Problem details: Without including any images, reproduce each entry exactly.

Material provided:

== == ==

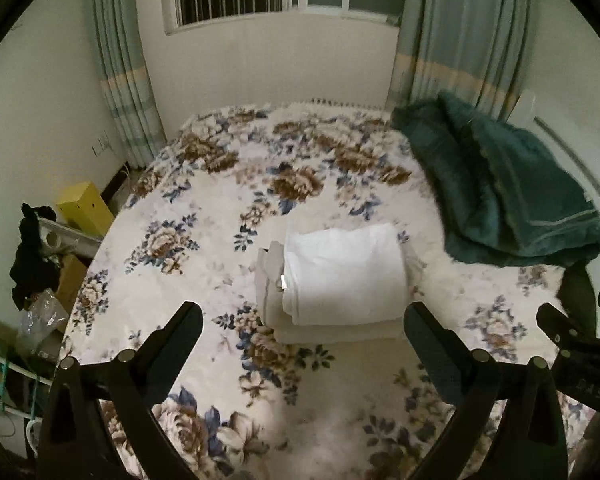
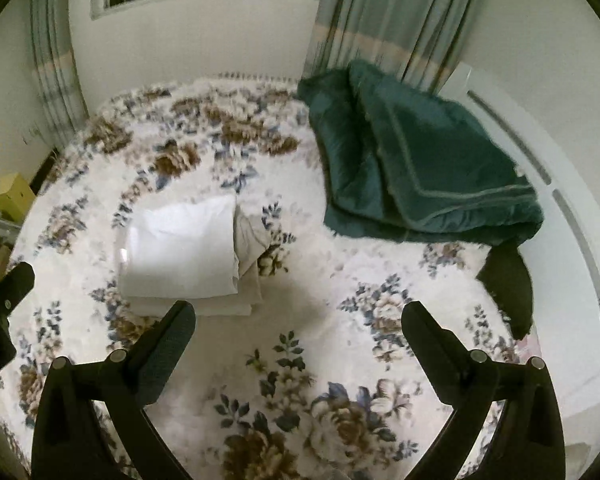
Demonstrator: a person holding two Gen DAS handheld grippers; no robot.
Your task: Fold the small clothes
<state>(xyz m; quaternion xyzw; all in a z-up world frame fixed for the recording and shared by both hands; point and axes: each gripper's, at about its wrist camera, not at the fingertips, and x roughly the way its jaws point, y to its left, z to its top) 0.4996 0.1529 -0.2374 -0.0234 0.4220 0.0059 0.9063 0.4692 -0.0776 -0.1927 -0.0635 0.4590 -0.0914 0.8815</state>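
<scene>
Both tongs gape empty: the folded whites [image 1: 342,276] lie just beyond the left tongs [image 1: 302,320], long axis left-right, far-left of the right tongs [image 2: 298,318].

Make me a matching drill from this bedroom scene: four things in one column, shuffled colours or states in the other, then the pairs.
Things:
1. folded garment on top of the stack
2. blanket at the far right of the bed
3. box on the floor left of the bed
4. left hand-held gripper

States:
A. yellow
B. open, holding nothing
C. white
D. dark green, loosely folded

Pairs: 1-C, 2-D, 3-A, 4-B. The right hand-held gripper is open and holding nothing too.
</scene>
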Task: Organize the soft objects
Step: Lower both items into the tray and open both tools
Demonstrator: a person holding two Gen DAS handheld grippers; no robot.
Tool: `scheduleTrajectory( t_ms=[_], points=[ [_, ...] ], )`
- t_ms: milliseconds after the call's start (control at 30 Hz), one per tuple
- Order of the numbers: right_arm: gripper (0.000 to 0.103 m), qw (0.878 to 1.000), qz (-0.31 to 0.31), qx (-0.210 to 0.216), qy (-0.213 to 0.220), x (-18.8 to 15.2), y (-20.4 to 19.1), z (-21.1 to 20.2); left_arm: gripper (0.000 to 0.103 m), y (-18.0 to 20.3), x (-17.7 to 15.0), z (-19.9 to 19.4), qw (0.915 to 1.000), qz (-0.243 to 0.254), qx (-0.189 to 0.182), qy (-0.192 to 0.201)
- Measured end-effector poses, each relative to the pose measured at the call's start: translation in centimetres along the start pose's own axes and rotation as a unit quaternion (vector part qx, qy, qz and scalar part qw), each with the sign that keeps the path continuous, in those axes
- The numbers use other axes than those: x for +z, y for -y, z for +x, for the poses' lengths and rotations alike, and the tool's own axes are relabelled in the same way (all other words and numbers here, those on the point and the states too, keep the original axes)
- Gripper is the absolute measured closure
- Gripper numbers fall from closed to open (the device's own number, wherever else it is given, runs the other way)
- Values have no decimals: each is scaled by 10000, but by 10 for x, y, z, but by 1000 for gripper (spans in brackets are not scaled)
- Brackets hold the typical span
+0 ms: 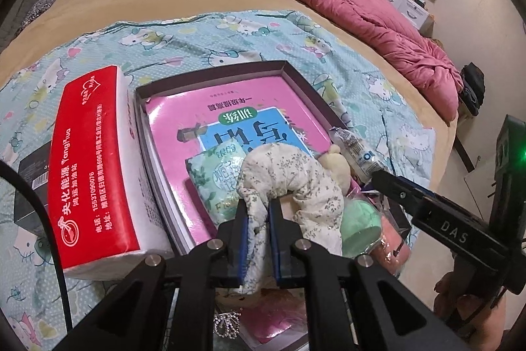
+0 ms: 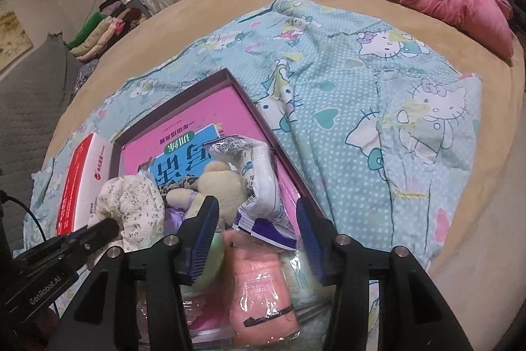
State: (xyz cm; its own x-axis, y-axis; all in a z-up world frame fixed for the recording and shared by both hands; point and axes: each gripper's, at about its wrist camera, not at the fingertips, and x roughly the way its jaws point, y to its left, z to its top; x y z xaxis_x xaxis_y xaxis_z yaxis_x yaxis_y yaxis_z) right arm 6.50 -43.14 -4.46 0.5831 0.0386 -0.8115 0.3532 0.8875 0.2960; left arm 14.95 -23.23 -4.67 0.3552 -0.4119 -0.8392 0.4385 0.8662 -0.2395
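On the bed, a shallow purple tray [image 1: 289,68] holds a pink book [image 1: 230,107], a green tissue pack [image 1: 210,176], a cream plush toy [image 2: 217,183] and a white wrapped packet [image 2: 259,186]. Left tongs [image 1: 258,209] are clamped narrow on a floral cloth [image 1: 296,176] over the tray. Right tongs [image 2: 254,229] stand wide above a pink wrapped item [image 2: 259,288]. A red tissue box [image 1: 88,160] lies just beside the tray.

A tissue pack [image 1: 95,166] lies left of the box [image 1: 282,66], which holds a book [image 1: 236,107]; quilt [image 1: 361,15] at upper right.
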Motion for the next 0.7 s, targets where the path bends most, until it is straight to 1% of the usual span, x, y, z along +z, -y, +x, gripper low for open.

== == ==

Output of the task:
Demonstrator: a person holding two Gen DAS handheld grippers; no robot.
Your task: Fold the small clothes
<state>(xyz m; quaternion xyzw; all in a z-up world frame fixed for the recording and shared by both hands; point and axes: each gripper's, at about its wrist camera, not at the fingertips, and x roughly the way its jaws point, y to its left, z to its top) 0.4996 0.1529 -0.2374 -0.0234 0.4220 0.0059 0.9063 0.4692 -0.0776 -0.1927 -0.0635 0.4590 -0.0914 0.8815</state>
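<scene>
Both tongs gape empty: the folded whites [image 1: 342,276] lie just beyond the left tongs [image 1: 302,320], long axis left-right, far-left of the right tongs [image 2: 298,318].

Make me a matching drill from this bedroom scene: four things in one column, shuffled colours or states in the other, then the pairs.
Things:
1. folded garment on top of the stack
2. blanket at the far right of the bed
3. box on the floor left of the bed
4. left hand-held gripper

States:
A. yellow
B. open, holding nothing
C. white
D. dark green, loosely folded

Pairs: 1-C, 2-D, 3-A, 4-B. The right hand-held gripper is open and holding nothing too.
</scene>
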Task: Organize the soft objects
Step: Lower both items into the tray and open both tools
Demonstrator: a person holding two Gen DAS handheld grippers; no robot.
Tool: `scheduleTrajectory( t_ms=[_], points=[ [_, ...] ], )`
- t_ms: milliseconds after the call's start (control at 30 Hz), one per tuple
- Order of the numbers: right_arm: gripper (0.000 to 0.103 m), qw (0.878 to 1.000), qz (-0.31 to 0.31), qx (-0.210 to 0.216), qy (-0.213 to 0.220), x (-18.8 to 15.2), y (-20.4 to 19.1), z (-21.1 to 20.2); left_arm: gripper (0.000 to 0.103 m), y (-18.0 to 20.3), x (-17.7 to 15.0), z (-19.9 to 19.4), qw (0.915 to 1.000), qz (-0.243 to 0.254), qx (-0.189 to 0.182), qy (-0.192 to 0.201)
- Measured end-effector poses, each relative to the pose measured at the call's start: translation in centimetres along the start pose's own axes and rotation as a unit quaternion (vector part qx, qy, qz and scalar part qw), each with the sign that keeps the path continuous, in those axes
- The numbers use other axes than those: x for +z, y for -y, z for +x, for the poses' lengths and rotations alike, and the tool's own axes are relabelled in the same way (all other words and numbers here, those on the point and the states too, keep the original axes)
- Gripper is the absolute measured closure
- Gripper numbers fall from closed to open (the device's own number, wherever else it is given, runs the other way)
- Values have no decimals: each is scaled by 10000, but by 10 for x, y, z, but by 1000 for gripper (spans in brackets are not scaled)
- Brackets hold the typical span
+0 ms: 
+0 ms: 
State: (xyz cm; its own x-axis, y-axis; all in a z-up world frame fixed for the recording and shared by both hands; point and axes: each gripper's, at about its wrist camera, not at the fingertips, and x roughly the way its jaws point, y to its left, z to its top; x y z xaxis_x xaxis_y xaxis_z yaxis_x yaxis_y yaxis_z) right arm 6.50 -43.14 -4.46 0.5831 0.0386 -0.8115 0.3532 0.8875 0.2960; left arm 14.95 -23.23 -4.67 0.3552 -0.4119 -0.8392 0.4385 0.8662 -0.2395
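On the bed, a shallow purple tray [image 1: 289,68] holds a pink book [image 1: 230,107], a green tissue pack [image 1: 210,176], a cream plush toy [image 2: 217,183] and a white wrapped packet [image 2: 259,186]. Left tongs [image 1: 258,209] are clamped narrow on a floral cloth [image 1: 296,176] over the tray. Right tongs [image 2: 254,229] stand wide above a pink wrapped item [image 2: 259,288]. A red tissue box [image 1: 88,160] lies just beside the tray.

A tissue pack [image 1: 95,166] lies left of the box [image 1: 282,66], which holds a book [image 1: 236,107]; quilt [image 1: 361,15] at upper right.
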Motion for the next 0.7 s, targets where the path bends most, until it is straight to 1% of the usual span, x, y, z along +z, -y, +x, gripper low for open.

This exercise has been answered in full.